THE TASK:
Could the lines from the one with "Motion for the" through the end of the listing be restated exactly, with nothing else included?

DATA BLOCK:
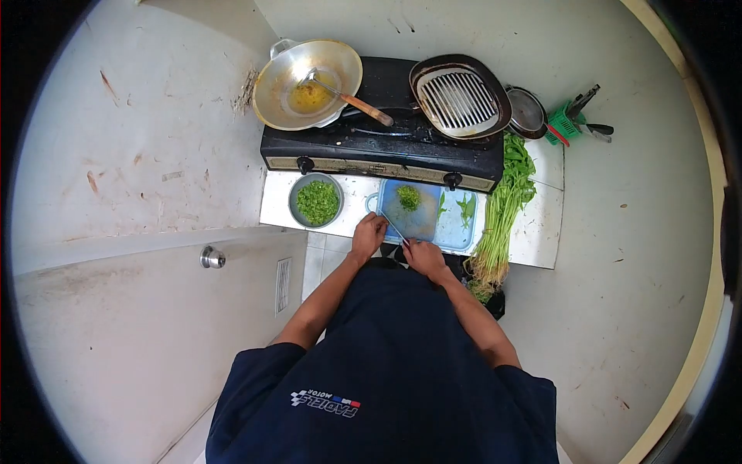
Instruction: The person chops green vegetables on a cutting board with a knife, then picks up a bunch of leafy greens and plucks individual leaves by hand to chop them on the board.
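Note:
A blue cutting board (421,220) lies on the white tiled counter (541,232) in front of the stove. On it are a small pile of chopped greens (408,197) and a few loose leaves (466,209). My left hand (369,233) rests with curled fingers on the board's near left corner; what is under it is hidden. My right hand (423,254) is closed at the board's near edge around a knife (393,226), whose thin pale blade points up-left toward the left hand. A metal bowl of chopped greens (317,202) stands just left of the board.
A long bundle of leafy green stalks (502,216) lies right of the board. On the black stove (379,147) sit a wok with a spatula (308,83) and a grill pan (461,97). A lid (527,112) and a green utensil basket (566,122) are at the right. A door knob (212,257) is at the left.

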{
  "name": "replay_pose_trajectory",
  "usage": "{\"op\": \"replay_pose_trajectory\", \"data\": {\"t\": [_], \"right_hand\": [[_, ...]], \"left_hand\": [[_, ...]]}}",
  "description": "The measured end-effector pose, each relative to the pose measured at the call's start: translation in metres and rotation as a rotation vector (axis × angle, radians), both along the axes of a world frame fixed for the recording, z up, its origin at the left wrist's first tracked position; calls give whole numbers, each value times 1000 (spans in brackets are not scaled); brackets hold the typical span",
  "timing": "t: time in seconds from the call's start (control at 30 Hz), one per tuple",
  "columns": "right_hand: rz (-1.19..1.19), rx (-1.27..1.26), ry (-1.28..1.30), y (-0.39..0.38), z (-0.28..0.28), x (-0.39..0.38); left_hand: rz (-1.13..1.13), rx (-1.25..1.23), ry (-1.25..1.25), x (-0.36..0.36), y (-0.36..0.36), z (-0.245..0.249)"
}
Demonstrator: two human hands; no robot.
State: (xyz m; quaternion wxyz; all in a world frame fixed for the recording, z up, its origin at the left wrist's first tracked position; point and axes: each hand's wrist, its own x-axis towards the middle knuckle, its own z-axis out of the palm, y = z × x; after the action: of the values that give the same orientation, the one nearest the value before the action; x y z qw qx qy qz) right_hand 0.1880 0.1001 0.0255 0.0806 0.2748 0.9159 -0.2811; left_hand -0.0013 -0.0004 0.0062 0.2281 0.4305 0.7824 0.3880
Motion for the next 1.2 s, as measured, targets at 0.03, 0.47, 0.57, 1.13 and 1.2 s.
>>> {"op": "replay_pose_trajectory", "data": {"t": [0.03, 0.47, 0.57, 1.13, 1.2], "right_hand": [[5, 0, 0, 1, -6, -3], [-122, -43, -76, 8, -3, -3], [-109, -53, -32, 11, -1, -2], [-58, -39, 15, 8, -12, -3], [-50, -40, -34, 11, -9, -12]], "left_hand": [[1, 0, -15, 0, 0, 0], [-43, 13, 157, 0, -7, 5], [-51, 15, 136, -2, -4, 3], [-45, 24, 104, -2, 5, 1], [-38, 13, 108, -2, 6, 1]]}}
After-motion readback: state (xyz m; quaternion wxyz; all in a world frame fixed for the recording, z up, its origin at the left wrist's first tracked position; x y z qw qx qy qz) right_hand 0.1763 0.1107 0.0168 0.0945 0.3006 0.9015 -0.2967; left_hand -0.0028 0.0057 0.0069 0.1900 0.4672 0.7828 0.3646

SOLUTION FOR THIS PROBLEM:
Motion for the next 1.2 s, as measured, targets at 0.03, 0.47, 0.57, 1.13 and 1.2 s.
>>> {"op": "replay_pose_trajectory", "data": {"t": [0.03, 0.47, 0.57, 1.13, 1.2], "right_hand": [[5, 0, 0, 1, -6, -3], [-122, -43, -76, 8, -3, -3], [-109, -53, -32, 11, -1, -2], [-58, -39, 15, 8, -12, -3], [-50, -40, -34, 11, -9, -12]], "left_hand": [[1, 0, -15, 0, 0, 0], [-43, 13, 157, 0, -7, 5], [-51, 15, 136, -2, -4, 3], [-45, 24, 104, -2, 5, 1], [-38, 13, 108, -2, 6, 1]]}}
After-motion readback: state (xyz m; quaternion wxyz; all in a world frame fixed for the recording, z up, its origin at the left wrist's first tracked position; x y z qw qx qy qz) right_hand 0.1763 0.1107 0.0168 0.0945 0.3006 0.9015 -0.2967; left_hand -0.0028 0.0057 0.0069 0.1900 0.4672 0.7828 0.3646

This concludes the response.